— TASK ITEM —
Search the entries for the word "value" and return every line where it is found.

— Dataset items —
|---|

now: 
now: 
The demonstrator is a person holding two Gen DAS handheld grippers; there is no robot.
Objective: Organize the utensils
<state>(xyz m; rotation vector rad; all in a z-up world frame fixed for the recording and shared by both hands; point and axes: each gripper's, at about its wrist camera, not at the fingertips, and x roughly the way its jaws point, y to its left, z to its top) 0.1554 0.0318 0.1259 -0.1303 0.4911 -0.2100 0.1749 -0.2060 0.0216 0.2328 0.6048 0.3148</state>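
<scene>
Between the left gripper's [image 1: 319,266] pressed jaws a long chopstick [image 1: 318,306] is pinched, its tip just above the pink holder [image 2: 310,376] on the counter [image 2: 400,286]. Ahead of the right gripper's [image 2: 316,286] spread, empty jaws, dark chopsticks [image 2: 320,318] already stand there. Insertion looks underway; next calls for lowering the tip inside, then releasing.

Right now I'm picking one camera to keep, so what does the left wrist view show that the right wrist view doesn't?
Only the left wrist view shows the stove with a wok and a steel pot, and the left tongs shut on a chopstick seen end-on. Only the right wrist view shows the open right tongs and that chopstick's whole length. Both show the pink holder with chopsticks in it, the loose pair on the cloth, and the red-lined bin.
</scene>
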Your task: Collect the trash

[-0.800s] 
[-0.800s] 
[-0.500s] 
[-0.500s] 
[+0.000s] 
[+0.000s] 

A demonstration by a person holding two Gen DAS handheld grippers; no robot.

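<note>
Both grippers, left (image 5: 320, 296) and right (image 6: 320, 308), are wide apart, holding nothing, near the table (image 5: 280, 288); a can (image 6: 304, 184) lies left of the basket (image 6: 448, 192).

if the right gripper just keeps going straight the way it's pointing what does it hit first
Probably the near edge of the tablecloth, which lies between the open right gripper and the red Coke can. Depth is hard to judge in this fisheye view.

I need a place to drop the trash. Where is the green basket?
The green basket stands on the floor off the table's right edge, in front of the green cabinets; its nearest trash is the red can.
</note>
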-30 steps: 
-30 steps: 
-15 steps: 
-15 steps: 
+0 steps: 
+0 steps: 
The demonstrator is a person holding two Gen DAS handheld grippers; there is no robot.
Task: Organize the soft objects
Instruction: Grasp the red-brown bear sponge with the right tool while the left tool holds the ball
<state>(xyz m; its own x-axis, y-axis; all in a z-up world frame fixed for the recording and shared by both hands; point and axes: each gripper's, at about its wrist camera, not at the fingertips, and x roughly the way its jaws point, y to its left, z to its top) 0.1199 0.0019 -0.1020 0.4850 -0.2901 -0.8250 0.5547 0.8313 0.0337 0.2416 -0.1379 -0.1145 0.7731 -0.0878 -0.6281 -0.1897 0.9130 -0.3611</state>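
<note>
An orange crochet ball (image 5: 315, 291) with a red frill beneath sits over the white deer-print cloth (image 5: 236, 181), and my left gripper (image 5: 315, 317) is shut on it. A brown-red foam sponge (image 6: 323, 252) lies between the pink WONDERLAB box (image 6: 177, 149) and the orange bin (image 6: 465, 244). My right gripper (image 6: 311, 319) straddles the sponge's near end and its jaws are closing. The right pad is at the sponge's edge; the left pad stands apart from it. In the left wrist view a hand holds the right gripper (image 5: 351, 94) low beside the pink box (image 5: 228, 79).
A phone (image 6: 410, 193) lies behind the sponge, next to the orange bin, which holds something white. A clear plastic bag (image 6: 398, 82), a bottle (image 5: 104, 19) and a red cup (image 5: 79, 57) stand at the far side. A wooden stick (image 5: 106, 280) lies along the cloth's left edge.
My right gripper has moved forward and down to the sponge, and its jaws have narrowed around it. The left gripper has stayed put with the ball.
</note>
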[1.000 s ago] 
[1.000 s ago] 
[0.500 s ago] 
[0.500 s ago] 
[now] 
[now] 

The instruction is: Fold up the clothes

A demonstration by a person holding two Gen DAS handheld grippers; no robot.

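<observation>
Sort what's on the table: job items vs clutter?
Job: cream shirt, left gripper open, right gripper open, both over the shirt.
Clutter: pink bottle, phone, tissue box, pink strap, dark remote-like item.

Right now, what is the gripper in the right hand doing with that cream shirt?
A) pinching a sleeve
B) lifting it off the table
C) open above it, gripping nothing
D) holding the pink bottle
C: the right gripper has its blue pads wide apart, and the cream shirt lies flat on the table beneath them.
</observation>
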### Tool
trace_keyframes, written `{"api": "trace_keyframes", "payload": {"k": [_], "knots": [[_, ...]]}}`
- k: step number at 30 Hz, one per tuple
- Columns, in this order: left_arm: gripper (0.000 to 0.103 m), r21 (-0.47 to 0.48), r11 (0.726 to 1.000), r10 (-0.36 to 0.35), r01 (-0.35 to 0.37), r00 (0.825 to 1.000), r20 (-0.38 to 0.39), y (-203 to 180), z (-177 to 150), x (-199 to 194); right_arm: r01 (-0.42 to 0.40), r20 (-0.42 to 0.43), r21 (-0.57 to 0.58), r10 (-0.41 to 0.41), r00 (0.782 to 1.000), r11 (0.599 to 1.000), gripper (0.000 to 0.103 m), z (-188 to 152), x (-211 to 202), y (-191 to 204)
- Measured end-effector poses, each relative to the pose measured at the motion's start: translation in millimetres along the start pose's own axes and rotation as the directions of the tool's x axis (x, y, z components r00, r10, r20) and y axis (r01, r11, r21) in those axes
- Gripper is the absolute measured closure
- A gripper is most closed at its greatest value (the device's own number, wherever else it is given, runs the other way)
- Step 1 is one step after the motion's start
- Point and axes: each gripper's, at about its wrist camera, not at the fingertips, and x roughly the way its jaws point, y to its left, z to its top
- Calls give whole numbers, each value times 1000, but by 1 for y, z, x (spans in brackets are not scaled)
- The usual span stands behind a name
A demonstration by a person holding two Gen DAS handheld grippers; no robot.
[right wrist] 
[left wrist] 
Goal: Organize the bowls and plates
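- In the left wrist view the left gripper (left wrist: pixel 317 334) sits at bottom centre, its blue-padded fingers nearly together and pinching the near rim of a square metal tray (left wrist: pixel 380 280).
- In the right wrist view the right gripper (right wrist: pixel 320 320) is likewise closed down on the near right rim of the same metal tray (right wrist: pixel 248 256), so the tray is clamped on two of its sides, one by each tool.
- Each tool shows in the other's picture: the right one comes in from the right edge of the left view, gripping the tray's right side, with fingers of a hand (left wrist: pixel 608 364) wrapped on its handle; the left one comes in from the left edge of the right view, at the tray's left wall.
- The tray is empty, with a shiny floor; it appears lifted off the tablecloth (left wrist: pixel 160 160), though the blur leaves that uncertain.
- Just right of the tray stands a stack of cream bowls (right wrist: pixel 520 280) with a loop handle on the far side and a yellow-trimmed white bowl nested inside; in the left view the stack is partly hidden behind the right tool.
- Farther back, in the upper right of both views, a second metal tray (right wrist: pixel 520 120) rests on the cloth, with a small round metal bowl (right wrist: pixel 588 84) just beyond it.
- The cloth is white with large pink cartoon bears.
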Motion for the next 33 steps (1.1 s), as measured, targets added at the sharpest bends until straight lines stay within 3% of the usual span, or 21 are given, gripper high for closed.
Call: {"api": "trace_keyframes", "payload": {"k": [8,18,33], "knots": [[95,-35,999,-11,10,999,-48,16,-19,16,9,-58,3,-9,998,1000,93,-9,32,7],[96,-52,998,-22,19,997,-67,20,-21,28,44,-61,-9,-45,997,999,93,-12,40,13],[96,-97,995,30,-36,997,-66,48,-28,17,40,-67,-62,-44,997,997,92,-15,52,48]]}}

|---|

— FINAL ANSWER —
- A gripper is most closed at its greatest value (the device's own number, wherever else it is given, runs the other way)
- Calls give whole numbers, each value times 1000, but by 1 for y, z, x (spans in brackets are not scaled)

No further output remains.